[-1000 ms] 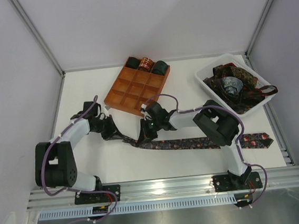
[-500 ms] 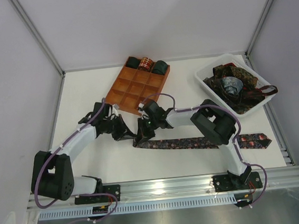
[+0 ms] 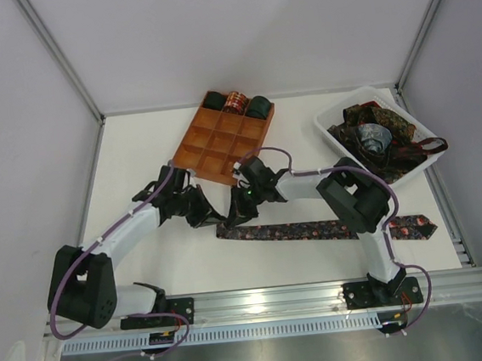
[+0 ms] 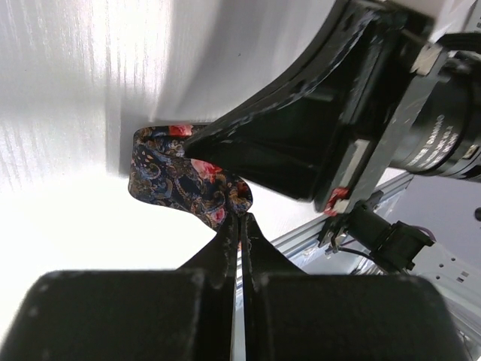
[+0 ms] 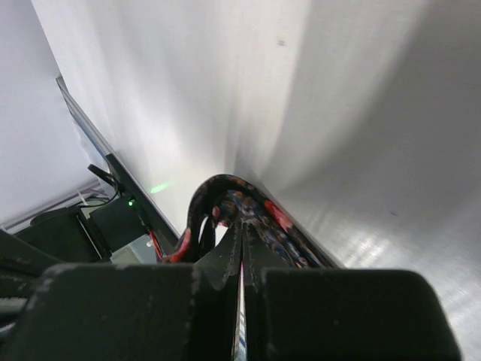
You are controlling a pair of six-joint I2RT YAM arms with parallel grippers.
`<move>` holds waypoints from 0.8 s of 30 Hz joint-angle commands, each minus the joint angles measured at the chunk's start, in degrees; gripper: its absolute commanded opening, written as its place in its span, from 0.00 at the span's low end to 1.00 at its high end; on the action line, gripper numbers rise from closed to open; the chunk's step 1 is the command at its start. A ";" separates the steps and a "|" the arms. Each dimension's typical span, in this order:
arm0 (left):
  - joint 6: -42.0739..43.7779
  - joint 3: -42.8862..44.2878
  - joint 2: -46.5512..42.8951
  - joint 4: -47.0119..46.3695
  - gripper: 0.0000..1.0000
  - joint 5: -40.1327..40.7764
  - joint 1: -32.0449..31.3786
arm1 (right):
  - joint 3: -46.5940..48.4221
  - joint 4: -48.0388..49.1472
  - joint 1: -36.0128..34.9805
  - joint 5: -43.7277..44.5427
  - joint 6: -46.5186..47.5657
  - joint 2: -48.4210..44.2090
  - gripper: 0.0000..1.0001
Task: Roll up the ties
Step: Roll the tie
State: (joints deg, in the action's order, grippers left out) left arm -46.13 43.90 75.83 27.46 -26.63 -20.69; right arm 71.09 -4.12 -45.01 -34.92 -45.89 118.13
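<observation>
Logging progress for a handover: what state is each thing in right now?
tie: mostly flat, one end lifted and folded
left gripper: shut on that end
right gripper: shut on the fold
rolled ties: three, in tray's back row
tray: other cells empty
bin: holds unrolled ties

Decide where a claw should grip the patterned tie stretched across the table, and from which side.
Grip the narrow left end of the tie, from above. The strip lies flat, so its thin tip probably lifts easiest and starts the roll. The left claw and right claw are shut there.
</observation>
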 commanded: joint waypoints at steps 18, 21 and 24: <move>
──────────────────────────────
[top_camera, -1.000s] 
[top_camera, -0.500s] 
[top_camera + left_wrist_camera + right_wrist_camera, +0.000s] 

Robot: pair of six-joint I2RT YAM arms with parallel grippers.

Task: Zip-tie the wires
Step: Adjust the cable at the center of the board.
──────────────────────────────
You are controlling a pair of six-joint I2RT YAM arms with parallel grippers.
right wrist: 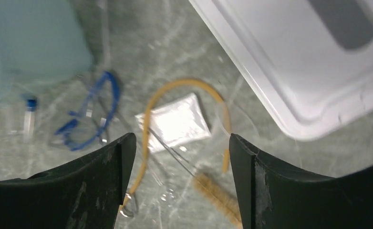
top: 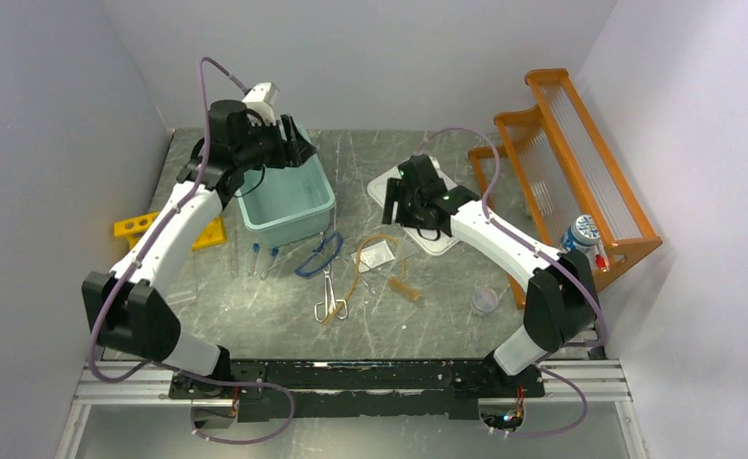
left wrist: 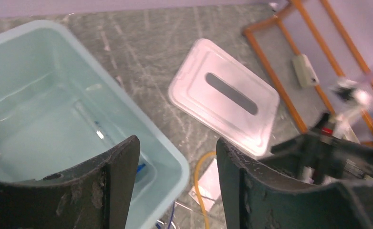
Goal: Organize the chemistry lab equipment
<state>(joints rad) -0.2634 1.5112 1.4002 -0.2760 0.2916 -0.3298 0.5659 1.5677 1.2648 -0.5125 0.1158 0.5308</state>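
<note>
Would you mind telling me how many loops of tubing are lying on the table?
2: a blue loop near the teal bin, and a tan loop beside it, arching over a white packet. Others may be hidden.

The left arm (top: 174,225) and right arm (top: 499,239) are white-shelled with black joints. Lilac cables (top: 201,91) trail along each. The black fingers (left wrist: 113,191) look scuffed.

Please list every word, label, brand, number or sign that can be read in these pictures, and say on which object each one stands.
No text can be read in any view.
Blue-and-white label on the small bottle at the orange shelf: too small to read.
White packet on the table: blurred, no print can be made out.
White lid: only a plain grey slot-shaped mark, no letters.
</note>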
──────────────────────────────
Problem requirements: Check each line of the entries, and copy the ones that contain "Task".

Answer section:
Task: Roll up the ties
Task: Zip-tie the wires

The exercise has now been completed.